Personal information
- Born: 1900 Włocławek, Poland
- Died: 1935 (aged 34–35) Poland

Sport
- Sport: Rowing
- Club: Włocławek Rowing Association

Medal record
Men's rowing
Representing Poland
European Rowing Championships
| Bronze medal – third place | 1929 Bydgoszcz | Coxed pair |
| Bronze medal – third place | 1932 Belgrade | Coxed pair |

= Wiktor Szelągowski =

Polish rower

Wiktor Szelągowski (1900–1935) was a Polish rower.

Szelągowski attended gymnasium in Włocławek. Shortly after graduating he joined the army for the Polish–Soviet War. He was injured and was a prisoner of war for several months. After his recovery, he again followed his passion for sport and joined the Włocławek Rowing Association. He competed at a national level from 1925. For five continuous years from 1929 he was Polish national champion in the coxed pair with Henryk Grabowski as his rowing partner. He was also national vice-champion with Grabowski in the coxless pair. Szelągowski and Grabowski won two European bronze medals, first at the 1929 European Rowing Championships in Bydgoszcz, Poland (with Gaworski as cox), and then at the 1932 European Rowing Championships in Belgrade, Yugoslavia (with Henryk Kawalec as cox).

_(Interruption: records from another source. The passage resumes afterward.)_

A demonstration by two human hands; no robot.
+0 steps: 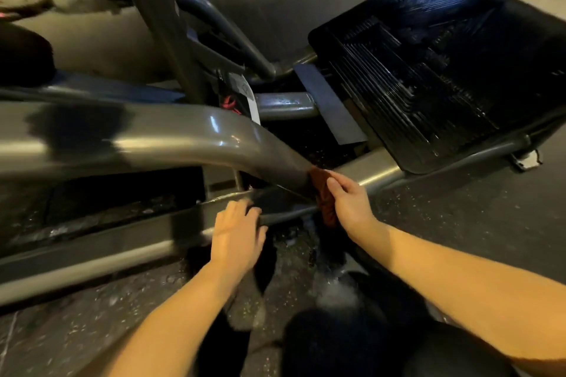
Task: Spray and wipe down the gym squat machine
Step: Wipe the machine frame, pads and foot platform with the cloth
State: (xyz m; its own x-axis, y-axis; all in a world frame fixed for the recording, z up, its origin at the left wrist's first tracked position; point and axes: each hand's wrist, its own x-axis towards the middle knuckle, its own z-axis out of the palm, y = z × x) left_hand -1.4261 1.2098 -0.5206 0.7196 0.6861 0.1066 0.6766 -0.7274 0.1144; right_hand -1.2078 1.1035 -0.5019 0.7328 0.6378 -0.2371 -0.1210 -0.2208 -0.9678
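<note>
While my right hand (349,202) pinches the rust-coloured cloth (320,177) between thumb and curled fingers, I hold the cloth against the squat machine (153,18) low on its frame. That spot is where the curved tube (183,138) comes down and meets the lower rail (107,242). Part of the cloth is bunched above my thumb against the end of the tube. The rest hangs below my palm, beside the rail.

My left hand (237,236) sits on the lower rail just left of the cloth. Its palm faces down and its fingers bend over the rail's far edge, so it grasps the rail. The fingertips are blurred, and I cannot tell how tightly they close. The two hands are near each other but apart.

Beyond my right hand, the rail runs on under the black ribbed footplate (444,64), which tilts up to the right and shines in patches. Above the joint, a white tag (246,92) hangs among the crossing grey tubes, with something red just beside it.

Under the machine lies a dark speckled floor (474,223). At the bottom edge, between my forearms, are my dark trousers (337,346).
</note>
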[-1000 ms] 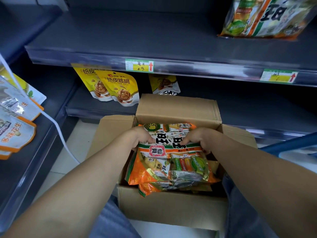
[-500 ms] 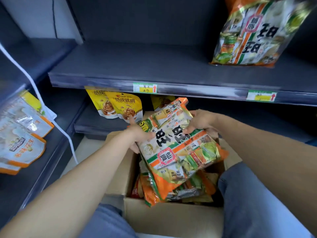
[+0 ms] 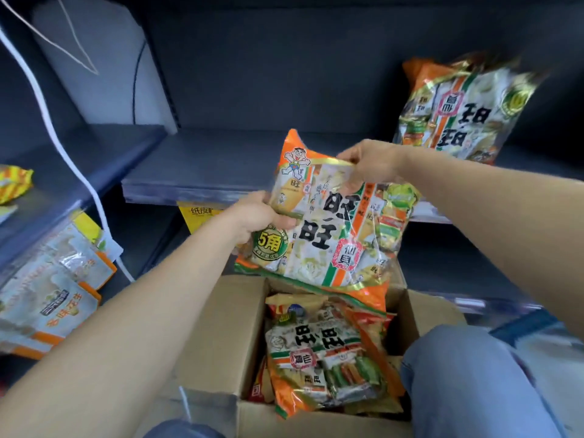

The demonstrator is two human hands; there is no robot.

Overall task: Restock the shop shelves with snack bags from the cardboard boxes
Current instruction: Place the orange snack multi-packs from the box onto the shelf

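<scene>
bag (image 3: 328, 229) lifted above box (image 3: 221, 336), orange/white w/ green stripe.

A white rubbery cable (image 3: 62, 147) runs from the top left corner down and to the right. It ends low beside a stack of pale foil pouches with orange borders and orange lettering (image 3: 60, 298), which lie flat and overlapping at the lower left. Above them, at the far left edge, sits a crumpled yellow and orange wrapper (image 3: 14, 181). Thin pale strings (image 3: 79, 36) cross in front of a light grey upright panel (image 3: 104, 74), and a thin black cord (image 3: 135, 90) hangs down its right part. A yellow packet with dark characters (image 3: 199, 213) shows only one corner. A blue denim trouser knee (image 3: 467, 380) fills the lower right. Behind it is a blurred blue bar (image 3: 521, 324), possibly metal.
</scene>
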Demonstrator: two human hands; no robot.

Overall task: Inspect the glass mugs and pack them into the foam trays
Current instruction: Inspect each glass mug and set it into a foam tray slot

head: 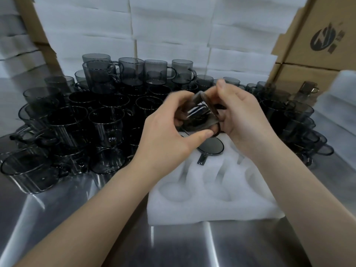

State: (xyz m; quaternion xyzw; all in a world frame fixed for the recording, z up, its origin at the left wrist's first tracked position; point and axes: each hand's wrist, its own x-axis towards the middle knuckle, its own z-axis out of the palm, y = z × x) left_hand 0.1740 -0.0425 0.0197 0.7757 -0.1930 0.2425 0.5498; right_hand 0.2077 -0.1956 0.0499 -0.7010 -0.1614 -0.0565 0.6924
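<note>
Packing station in a glassware factory or warehouse: dozens of smoky glass mugs (106,120) crowd a stainless-steel bench (57,218), a moulded foam tray (212,211) lies at its front, white foam sheets (169,35) are stacked high behind, and cardboard cartons (317,54), one stamped with a logo, stand at either side.

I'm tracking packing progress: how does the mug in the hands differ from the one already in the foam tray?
The held mug is lifted, gripped by left hand and right hand; the packed mug sits in a foam tray pocket. The held mug is tilted, its wall showing; the packed mug shows only a round end and handle. Both are smoky glass.
</note>
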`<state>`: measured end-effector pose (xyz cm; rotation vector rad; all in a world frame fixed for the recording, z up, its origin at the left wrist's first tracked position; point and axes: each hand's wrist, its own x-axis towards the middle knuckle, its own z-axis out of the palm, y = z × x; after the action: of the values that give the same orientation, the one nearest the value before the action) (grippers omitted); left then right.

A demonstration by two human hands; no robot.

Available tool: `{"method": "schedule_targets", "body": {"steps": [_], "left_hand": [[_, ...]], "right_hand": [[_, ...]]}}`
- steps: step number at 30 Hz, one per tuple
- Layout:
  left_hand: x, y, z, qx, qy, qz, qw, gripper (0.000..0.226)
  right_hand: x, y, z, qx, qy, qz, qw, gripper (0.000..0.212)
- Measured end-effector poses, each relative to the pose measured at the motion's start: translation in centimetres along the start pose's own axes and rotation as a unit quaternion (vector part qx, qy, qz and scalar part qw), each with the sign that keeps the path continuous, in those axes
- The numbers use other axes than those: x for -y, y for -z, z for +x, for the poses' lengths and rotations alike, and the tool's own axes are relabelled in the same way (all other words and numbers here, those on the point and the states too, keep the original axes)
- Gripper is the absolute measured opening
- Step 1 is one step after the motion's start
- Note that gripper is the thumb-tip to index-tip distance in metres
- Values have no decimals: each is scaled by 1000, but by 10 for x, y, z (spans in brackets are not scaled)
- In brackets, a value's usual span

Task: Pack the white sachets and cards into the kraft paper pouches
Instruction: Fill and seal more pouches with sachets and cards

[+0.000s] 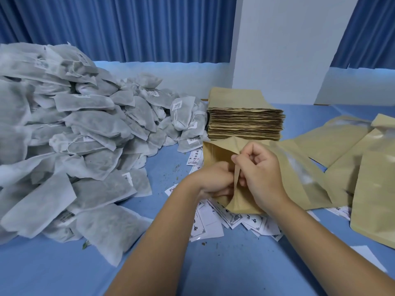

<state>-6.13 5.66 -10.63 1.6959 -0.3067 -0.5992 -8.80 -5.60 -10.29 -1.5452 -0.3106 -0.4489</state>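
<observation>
A kraft paper pouch (218, 152) lies in front of me, its mouth towards me. My left hand (213, 180) grips one side of the mouth and my right hand (258, 167) pinches the other lip, holding the two apart. White printed cards (213, 223) are scattered under and in front of the pouch. A big heap of white sachets (70, 135) covers the left of the blue table. A tall stack of flat kraft pouches (245, 120) stands just behind the held pouch.
Several kraft pouches with clear windows (346, 159) lie at the right, one (376, 189) close to the table's right edge. A white wall panel (288, 50) and blue curtains stand behind. Small herb crumbs dot the blue table (64, 270).
</observation>
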Motion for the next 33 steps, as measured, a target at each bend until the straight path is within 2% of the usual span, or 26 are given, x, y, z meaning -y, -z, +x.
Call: {"method": "schedule_targets", "body": {"steps": [4,7,10,12,13,15,17,18,19,21,24,26,29,33], "left_hand": [[6,-3,4,3,-11,-16,1000,26],[-4,11,1,-85,-18,-48,995,26],[-8,37,-2,-196,-7,-108,975,18],[0,55,-4,-305,31,-35,951,20],[5,63,-5,-363,49,47,929,20],[13,73,-9,-445,88,228,861,19],[15,74,-12,-451,164,316,818,16],[14,73,-11,-438,201,343,806,10],[14,72,-10,-422,225,367,798,13],[14,72,-5,-376,246,400,799,22],[14,71,-7,-347,283,401,799,8],[12,72,-8,-338,298,410,793,27],[11,74,-9,-339,307,426,780,47],[17,82,-11,-376,280,417,778,47]], "right_hand": [[4,-2,1,36,9,-21,999,32],[-3,-2,1,31,5,-33,999,31],[-10,-1,1,22,-11,-44,999,31],[-12,0,2,22,-15,-49,998,32],[-13,0,2,24,-14,-55,998,32],[-15,0,1,35,-8,-73,997,33],[-16,-1,-1,42,-7,-88,995,34],[-17,-1,-1,44,-7,-93,995,33],[-17,-2,-2,46,-7,-97,994,33],[-16,-2,-2,47,-8,-100,994,32],[-15,-3,-3,48,-8,-103,994,33],[-14,-3,-3,47,-6,-109,993,33],[-13,-3,-4,45,-5,-110,993,33],[-12,-4,-5,47,-5,-110,993,35]]}}
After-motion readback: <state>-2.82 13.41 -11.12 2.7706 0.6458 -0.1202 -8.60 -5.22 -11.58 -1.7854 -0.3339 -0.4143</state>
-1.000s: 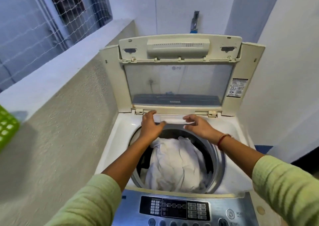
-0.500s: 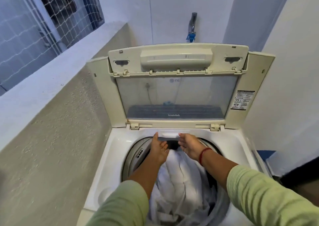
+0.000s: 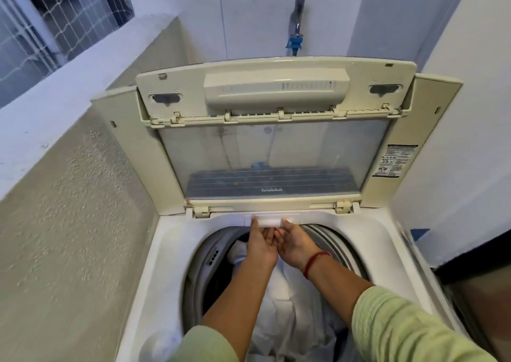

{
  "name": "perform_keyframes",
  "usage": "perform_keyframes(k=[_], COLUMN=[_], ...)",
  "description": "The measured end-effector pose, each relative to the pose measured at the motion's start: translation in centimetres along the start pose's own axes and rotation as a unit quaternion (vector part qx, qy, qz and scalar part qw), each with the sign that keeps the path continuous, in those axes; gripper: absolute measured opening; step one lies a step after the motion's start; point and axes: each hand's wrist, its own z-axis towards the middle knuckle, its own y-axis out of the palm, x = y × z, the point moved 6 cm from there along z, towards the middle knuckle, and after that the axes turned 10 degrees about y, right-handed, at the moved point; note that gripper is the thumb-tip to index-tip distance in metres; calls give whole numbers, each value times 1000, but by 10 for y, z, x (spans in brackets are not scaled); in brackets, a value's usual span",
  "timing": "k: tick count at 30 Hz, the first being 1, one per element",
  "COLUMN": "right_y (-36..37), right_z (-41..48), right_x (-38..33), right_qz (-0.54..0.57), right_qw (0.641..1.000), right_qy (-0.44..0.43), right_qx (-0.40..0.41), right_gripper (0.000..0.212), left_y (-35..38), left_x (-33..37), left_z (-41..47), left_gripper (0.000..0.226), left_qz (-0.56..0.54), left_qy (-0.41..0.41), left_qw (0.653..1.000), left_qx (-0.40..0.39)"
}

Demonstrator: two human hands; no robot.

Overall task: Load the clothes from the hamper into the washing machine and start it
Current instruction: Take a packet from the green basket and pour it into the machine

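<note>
The top-loading washing machine (image 3: 166, 264) stands with its folding lid (image 3: 276, 154) raised upright at the back. White clothes (image 3: 287, 306) lie heaped in the drum, with a dark piece behind them. At the back rim sits a small white detergent drawer (image 3: 272, 219). My left hand (image 3: 261, 246) and my right hand (image 3: 294, 244) are side by side at it, each with a thumb on its front and fingers curled underneath. The control panel and the hamper are out of view.
A low rough-plastered wall (image 3: 69, 223) runs close along the machine's left side, under a netted window (image 3: 69, 15). A tap (image 3: 296, 26) with a blue fitting hangs on the wall behind the lid. A white wall stands close on the right.
My view has moved closer and higher over the drum; the control panel left the frame. Both hands came together at the detergent drawer, which stuck out half a second ago and now sits nearly flush.
</note>
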Motion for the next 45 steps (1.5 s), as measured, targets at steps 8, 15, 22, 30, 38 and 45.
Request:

Szelągowski retired from competitive rowing in 1933 due to declining health. He completed training at the Józef Piłsudski University of Physical Education in Warsaw as a rowing trainer. He died from long term effects of his war injuries in 1935 before he could commence as a rowing trainer. Szelągowski is buried at the municipal cemetery in Włocławek.